→ **Assigned task**: Reproduce exactly, and only, the lines below from the one containing "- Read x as" through the one containing "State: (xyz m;".

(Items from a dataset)
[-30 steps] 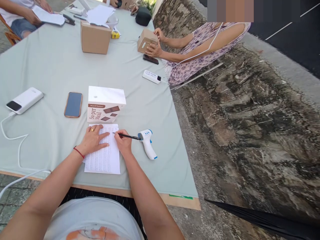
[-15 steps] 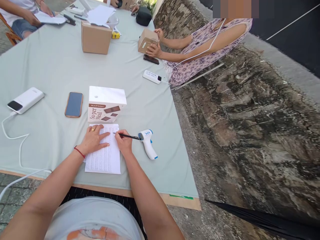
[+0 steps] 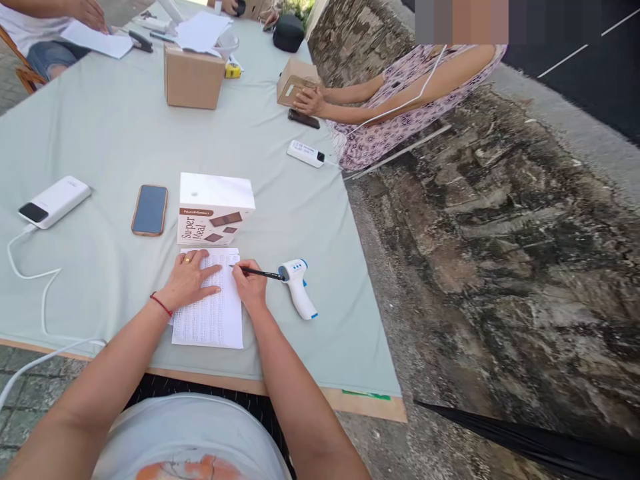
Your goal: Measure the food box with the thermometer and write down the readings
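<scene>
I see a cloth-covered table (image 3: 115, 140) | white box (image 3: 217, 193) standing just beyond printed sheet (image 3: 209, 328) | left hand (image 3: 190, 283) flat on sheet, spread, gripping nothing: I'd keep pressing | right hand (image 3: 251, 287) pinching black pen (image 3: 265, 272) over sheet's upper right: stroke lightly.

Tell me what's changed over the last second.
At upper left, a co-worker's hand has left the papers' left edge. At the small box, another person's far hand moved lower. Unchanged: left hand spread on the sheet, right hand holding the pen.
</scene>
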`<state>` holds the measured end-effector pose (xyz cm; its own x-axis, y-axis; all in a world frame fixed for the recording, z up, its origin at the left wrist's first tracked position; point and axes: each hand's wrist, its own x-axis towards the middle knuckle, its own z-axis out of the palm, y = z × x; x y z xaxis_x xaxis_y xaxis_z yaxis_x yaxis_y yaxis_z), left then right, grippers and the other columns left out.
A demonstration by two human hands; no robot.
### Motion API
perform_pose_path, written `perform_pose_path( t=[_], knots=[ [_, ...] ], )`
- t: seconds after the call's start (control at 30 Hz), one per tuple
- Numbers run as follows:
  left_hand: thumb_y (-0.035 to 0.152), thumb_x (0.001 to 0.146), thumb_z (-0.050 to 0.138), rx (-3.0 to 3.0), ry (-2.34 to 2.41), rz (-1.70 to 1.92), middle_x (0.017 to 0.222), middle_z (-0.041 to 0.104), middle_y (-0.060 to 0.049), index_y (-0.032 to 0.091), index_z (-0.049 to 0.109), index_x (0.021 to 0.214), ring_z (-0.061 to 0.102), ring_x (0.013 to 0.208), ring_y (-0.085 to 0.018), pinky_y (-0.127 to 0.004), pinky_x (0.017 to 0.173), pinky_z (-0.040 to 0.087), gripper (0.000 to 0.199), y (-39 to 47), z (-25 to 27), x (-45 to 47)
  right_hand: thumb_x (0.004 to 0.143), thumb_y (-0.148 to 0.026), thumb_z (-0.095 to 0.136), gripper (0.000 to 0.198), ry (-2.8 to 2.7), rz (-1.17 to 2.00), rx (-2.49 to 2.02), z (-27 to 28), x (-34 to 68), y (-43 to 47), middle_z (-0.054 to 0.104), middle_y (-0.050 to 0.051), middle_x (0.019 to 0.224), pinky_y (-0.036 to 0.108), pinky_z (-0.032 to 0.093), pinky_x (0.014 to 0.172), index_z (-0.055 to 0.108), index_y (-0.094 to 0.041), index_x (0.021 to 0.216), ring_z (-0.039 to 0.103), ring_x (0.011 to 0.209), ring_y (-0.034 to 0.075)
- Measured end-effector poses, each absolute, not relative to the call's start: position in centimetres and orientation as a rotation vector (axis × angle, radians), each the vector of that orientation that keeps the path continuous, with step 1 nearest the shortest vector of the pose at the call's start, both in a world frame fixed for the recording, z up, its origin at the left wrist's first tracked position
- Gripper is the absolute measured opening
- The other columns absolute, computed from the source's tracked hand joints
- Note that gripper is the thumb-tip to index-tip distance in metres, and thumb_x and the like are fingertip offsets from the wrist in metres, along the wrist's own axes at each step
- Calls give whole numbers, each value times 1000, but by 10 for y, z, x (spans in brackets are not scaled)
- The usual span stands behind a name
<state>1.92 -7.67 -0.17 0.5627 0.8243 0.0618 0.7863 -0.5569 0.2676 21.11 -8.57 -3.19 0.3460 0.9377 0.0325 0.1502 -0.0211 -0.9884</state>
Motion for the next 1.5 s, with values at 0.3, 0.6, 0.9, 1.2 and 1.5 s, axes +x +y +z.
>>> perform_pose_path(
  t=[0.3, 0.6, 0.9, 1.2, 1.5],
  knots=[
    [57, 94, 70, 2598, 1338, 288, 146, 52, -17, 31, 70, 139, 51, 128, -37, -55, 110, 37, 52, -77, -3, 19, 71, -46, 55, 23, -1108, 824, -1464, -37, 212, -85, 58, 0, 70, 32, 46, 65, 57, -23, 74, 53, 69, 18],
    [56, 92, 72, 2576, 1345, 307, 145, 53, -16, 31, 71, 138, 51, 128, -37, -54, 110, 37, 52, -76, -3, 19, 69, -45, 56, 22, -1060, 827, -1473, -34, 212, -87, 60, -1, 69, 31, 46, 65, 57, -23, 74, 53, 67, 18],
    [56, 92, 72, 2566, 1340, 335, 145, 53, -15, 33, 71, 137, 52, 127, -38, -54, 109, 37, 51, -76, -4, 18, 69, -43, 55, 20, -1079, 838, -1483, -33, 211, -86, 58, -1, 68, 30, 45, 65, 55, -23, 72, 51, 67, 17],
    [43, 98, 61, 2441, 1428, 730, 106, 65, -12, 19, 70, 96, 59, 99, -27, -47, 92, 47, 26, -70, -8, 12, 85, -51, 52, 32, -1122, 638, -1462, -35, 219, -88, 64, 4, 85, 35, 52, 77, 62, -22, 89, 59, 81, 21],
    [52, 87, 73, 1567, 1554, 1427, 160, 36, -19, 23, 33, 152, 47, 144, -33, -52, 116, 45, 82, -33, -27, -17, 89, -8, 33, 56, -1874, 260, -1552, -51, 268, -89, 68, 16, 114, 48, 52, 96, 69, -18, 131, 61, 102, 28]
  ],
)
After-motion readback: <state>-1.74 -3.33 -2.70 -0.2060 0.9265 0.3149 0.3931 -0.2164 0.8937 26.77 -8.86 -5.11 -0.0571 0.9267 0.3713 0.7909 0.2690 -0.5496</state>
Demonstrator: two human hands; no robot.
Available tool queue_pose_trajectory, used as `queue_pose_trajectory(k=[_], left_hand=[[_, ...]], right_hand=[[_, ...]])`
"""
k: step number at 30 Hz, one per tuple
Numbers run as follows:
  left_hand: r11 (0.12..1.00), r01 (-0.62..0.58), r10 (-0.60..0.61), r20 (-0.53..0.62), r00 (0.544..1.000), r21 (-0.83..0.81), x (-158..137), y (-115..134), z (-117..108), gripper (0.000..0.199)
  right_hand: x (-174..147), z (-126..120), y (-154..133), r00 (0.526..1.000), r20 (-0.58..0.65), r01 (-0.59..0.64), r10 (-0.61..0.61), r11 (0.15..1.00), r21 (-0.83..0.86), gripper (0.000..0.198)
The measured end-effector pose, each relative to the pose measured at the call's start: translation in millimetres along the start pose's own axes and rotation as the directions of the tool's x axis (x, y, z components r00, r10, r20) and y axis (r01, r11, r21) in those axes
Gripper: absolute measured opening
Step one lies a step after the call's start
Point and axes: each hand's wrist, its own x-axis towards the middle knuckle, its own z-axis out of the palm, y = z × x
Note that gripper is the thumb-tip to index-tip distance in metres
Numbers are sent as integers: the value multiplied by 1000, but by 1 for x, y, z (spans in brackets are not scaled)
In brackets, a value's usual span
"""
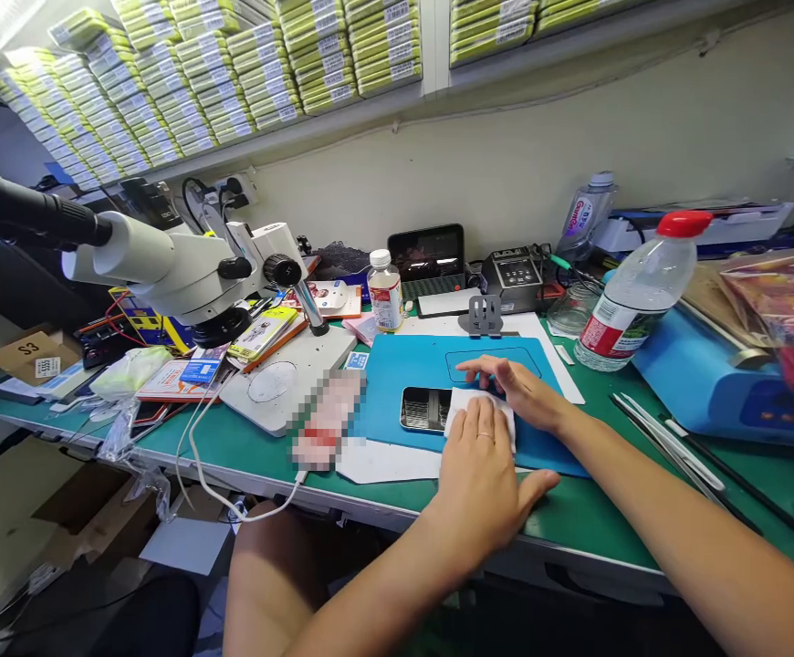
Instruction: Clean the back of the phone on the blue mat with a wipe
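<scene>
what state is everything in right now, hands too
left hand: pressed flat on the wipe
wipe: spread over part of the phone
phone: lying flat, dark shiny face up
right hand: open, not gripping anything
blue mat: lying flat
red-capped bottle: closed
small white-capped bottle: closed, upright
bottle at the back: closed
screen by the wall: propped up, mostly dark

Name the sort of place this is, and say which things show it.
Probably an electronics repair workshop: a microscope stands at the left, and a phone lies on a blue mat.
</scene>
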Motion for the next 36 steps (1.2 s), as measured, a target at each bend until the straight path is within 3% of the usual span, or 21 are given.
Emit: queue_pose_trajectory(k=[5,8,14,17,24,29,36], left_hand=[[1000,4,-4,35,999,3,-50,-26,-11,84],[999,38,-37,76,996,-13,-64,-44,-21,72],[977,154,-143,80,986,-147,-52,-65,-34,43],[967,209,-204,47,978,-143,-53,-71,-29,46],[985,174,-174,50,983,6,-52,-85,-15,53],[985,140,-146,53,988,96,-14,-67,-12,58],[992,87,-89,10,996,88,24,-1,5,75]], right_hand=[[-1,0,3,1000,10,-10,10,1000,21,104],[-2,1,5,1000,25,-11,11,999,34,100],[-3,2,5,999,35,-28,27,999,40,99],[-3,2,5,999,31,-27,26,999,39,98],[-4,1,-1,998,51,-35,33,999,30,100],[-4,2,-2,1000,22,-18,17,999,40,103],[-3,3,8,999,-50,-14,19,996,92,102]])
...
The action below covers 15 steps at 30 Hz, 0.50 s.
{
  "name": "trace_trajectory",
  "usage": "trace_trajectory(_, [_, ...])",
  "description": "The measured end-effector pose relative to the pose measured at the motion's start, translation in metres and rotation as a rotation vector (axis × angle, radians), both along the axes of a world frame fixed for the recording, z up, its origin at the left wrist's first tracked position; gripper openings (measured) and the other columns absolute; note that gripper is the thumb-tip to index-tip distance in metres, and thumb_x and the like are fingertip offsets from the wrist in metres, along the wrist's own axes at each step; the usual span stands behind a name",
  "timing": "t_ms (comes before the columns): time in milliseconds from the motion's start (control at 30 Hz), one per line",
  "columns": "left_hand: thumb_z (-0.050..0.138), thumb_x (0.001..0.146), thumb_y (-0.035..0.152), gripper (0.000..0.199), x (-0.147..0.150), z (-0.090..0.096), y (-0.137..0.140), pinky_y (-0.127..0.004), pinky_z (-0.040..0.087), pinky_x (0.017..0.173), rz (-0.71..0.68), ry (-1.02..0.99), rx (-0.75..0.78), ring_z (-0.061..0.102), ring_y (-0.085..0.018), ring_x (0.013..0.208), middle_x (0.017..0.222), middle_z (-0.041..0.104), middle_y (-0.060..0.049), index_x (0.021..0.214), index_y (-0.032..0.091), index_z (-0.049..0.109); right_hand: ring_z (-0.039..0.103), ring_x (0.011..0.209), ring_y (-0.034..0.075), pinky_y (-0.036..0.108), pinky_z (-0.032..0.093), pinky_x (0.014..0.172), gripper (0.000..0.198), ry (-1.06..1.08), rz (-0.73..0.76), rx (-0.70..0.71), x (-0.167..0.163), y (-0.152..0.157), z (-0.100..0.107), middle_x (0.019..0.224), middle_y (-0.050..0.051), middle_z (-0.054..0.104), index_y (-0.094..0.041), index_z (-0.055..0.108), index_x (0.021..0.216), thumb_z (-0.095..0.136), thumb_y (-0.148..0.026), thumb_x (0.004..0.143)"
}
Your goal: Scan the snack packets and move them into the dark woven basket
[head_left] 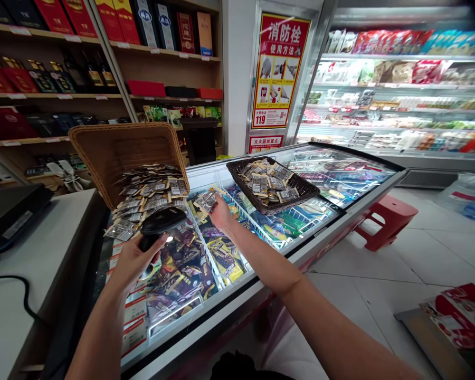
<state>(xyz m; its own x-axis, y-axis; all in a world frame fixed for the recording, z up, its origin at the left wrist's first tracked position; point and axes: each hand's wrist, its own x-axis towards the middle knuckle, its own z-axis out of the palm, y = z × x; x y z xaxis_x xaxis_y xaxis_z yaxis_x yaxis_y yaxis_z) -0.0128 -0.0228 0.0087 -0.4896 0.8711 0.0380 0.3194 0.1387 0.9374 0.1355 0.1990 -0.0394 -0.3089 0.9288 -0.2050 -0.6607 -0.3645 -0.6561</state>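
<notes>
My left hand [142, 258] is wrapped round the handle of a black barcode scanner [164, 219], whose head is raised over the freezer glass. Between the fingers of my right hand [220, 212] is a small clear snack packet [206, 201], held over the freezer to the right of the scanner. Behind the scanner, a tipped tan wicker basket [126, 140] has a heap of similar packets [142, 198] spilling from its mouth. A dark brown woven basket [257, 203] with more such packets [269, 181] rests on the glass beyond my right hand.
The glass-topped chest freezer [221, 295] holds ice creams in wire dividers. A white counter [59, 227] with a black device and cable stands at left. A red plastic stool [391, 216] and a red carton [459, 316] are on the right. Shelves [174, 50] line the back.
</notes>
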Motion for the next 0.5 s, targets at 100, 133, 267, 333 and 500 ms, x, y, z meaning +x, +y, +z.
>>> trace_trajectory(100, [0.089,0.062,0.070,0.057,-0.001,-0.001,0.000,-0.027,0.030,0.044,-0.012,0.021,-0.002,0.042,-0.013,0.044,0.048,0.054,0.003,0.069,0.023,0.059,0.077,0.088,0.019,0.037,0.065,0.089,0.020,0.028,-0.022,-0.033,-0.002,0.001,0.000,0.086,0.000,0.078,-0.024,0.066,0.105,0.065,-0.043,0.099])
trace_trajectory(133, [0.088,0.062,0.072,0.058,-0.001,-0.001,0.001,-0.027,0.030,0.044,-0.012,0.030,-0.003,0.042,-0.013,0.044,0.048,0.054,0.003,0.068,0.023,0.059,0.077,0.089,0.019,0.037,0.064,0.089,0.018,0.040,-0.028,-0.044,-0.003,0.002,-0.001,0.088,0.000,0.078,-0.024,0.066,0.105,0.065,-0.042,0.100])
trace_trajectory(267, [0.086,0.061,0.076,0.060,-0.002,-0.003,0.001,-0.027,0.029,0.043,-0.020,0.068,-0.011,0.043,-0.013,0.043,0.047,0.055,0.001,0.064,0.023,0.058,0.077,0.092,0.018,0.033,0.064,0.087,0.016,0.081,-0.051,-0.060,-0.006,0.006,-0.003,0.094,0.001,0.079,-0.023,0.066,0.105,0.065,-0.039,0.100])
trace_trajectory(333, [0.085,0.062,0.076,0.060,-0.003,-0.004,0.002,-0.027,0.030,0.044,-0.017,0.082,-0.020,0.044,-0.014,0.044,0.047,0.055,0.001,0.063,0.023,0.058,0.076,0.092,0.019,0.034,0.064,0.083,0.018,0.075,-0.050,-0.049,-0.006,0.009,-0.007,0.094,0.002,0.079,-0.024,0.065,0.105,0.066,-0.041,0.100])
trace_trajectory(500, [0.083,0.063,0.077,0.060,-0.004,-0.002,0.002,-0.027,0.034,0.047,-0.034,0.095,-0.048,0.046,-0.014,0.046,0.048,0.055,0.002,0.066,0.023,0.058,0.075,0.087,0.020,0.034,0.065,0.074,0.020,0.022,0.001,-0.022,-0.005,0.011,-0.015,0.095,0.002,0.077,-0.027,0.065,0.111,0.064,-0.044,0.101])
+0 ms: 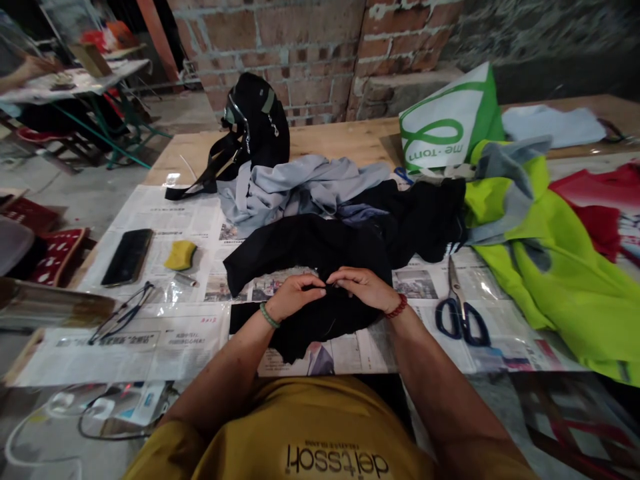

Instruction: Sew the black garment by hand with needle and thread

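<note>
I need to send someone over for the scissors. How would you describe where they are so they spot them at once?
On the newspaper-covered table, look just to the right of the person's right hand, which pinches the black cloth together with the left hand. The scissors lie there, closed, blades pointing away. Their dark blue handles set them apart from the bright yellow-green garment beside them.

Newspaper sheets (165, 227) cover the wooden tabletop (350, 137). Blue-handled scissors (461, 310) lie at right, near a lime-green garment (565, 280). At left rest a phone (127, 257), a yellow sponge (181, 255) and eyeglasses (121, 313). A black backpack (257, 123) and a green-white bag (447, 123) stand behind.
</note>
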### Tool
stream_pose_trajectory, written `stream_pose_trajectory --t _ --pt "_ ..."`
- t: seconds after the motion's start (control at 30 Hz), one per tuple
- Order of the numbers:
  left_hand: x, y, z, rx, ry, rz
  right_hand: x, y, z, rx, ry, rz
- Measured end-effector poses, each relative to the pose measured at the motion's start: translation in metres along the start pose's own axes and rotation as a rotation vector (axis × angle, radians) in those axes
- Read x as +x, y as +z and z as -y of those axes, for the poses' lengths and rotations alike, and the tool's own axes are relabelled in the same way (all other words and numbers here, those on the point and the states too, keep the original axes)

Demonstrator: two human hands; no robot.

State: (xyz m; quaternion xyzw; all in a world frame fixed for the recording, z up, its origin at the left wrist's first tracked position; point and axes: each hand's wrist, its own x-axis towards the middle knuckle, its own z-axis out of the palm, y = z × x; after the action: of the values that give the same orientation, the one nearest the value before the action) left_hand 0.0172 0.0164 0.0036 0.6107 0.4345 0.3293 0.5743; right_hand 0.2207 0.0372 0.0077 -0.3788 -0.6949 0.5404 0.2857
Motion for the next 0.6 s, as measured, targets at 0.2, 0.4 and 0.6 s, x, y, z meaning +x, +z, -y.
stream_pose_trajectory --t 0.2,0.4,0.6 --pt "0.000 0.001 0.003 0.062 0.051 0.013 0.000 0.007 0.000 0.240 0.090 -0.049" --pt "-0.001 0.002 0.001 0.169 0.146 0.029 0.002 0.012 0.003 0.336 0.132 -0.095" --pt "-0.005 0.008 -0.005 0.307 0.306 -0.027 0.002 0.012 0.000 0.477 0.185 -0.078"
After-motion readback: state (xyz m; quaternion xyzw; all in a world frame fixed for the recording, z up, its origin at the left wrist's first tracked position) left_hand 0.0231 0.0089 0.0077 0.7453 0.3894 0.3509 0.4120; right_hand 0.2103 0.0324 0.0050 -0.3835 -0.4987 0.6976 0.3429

→ **Your solution**:
- Read x as +x, y as +z and z as -y of those axes, for the poses' lengths and rotations alike, and the tool's own axes are relabelled in the same way (all other words and numbers here, those on the point and the states too, keep the original axes)

Demonstrator: two human hands; no robot.

State: (xyz m; quaternion xyzw; all in a world frame fixed for the recording, z up, its origin at the left wrist's first tracked position; point and axes: each hand's wrist, its own x-axis towards the middle knuckle, its own z-axis out of the palm, y = z × x; after the action: of the values that give the same orientation, the one nearest the value before the action) left_hand 0.0172 0.0164 0.0036 0.6107 0.4345 0.3293 0.5743; right_hand 0.2207 0.0372 0.0077 -0.3788 -0.6949 0.5404 0.2857

There's nothing more to this exercise.